REQUIRED WORK: Print the listing exactly as it stands, and skip any pictures in it.
[Opening SOURCE MATERIAL section]
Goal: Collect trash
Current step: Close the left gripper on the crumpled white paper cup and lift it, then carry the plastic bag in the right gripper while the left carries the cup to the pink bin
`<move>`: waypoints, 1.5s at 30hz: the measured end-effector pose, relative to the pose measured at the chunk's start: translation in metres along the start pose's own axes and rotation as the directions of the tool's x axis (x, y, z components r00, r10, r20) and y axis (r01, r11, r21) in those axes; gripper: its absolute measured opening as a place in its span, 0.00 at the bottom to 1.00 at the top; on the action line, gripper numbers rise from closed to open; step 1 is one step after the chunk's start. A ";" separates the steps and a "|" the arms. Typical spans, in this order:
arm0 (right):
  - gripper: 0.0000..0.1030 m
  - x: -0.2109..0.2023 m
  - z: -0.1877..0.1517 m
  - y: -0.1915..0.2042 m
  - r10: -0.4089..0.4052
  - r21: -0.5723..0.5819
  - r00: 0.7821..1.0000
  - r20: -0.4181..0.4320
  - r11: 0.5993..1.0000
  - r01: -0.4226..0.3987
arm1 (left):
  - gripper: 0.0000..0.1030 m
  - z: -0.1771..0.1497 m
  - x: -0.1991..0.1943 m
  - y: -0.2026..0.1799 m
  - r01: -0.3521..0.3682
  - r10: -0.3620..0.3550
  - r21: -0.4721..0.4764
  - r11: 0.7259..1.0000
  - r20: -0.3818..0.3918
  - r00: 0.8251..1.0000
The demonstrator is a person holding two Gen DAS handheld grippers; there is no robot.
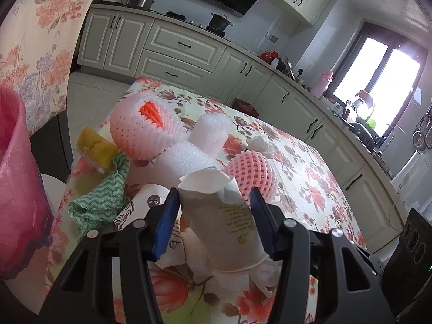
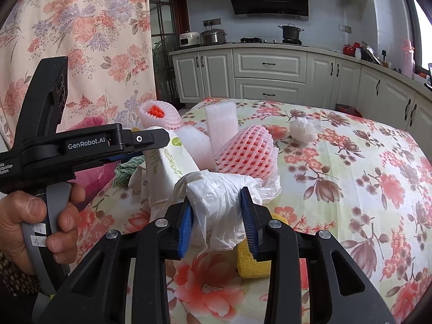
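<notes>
The crushed paper cup [image 1: 218, 216] lies on its side on the floral table [image 1: 310, 162], just in front of the pink foam net [image 1: 251, 172], and I take that net as my marker. My left gripper [image 1: 214, 205] straddles the cup; its blue pads stand at the cup's flanks, and I cannot tell whether they press yet. No earlier look is to hand, so I read this as the grasp step on the cup.

My right gripper [image 2: 217, 216] is clenched on a crumpled white plastic bag [image 2: 216, 208], nearer to me than the net.

The pink-lined bin [image 1: 19, 175] stands off the table's edge, well to the left of the net. I judge the next move calls for a firm but gentle squeeze, then a lift clear of the green cloth [image 1: 100, 199] toward the bin.
</notes>
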State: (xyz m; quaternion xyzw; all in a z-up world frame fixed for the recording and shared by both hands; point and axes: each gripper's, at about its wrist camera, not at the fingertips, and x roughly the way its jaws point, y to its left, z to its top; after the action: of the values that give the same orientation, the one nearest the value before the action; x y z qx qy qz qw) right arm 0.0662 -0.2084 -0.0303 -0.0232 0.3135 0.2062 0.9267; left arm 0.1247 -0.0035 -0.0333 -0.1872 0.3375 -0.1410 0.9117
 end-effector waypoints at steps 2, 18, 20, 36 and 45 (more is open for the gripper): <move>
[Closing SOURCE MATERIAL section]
ANSWER FOR THE TASK:
Goal: Collect trash
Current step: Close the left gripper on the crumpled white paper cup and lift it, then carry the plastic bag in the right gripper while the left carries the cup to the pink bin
`<move>`: waypoints, 1.5s at 30hz: the measured end-effector pose, relative to the pose measured at the chunk's start: translation in metres along the start pose's own axes and rotation as the directions of the tool's x axis (x, y, z components r00, r10, r20) and y axis (r01, r11, r21) in those axes; gripper: its absolute measured opening as a place in its span, 0.00 at the bottom to 1.00 at the top; on the action line, gripper numbers rise from closed to open; step 1 is one step after the chunk's start. A ";" separates the steps and a "|" the arms. Typical spans, in this order:
arm0 (right):
  - gripper: 0.0000..0.1030 m
  - x: -0.2109..0.2023 m
  - z: -0.1877..0.1517 m
  - y: -0.1915..0.2042 m
  - r10: -0.4089..0.4052
  - r21: -0.5723..0.5819
  - r00: 0.7821..1.0000
  - r20: -0.4181..0.4320
  - r11: 0.5993..1.0000
  - r01: -0.4226..0.3987
arm1 (left):
  - gripper: 0.0000..0.1030 m
  - z: -0.1771..0.1497 m
  - x: -0.1991..0.1943 m
  - y: -0.2026..0.1799 m
  - r01: -0.3521..0.3682
  - r10: -0.3620..0.3550
  - r21: -0.4721..0.4764
  - r11: 0.7259..1.0000
  - r20: -0.3818..0.3918
  - r00: 0.8251..1.0000
The demonstrator is a person holding two Gen DAS handheld grippers; there is no robot.
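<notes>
The crushed paper cup [image 1: 218, 216] lies on its side on the floral table [image 1: 310, 162], just in front of the pink foam net [image 1: 251, 172], and I take that net as my marker. My left gripper [image 1: 214, 205] straddles the cup; its blue pads stand at the cup's flanks, and I cannot tell whether they press yet. No earlier look is to hand, so I read this as the grasp step on the cup.

My right gripper [image 2: 217, 216] is clenched on a crumpled white plastic bag [image 2: 216, 208], nearer to me than the net.

The pink-lined bin [image 1: 19, 175] stands off the table's edge, well to the left of the net. I judge the next move calls for a firm but gentle squeeze, then a lift clear of the green cloth [image 1: 100, 199] toward the bin.
</notes>
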State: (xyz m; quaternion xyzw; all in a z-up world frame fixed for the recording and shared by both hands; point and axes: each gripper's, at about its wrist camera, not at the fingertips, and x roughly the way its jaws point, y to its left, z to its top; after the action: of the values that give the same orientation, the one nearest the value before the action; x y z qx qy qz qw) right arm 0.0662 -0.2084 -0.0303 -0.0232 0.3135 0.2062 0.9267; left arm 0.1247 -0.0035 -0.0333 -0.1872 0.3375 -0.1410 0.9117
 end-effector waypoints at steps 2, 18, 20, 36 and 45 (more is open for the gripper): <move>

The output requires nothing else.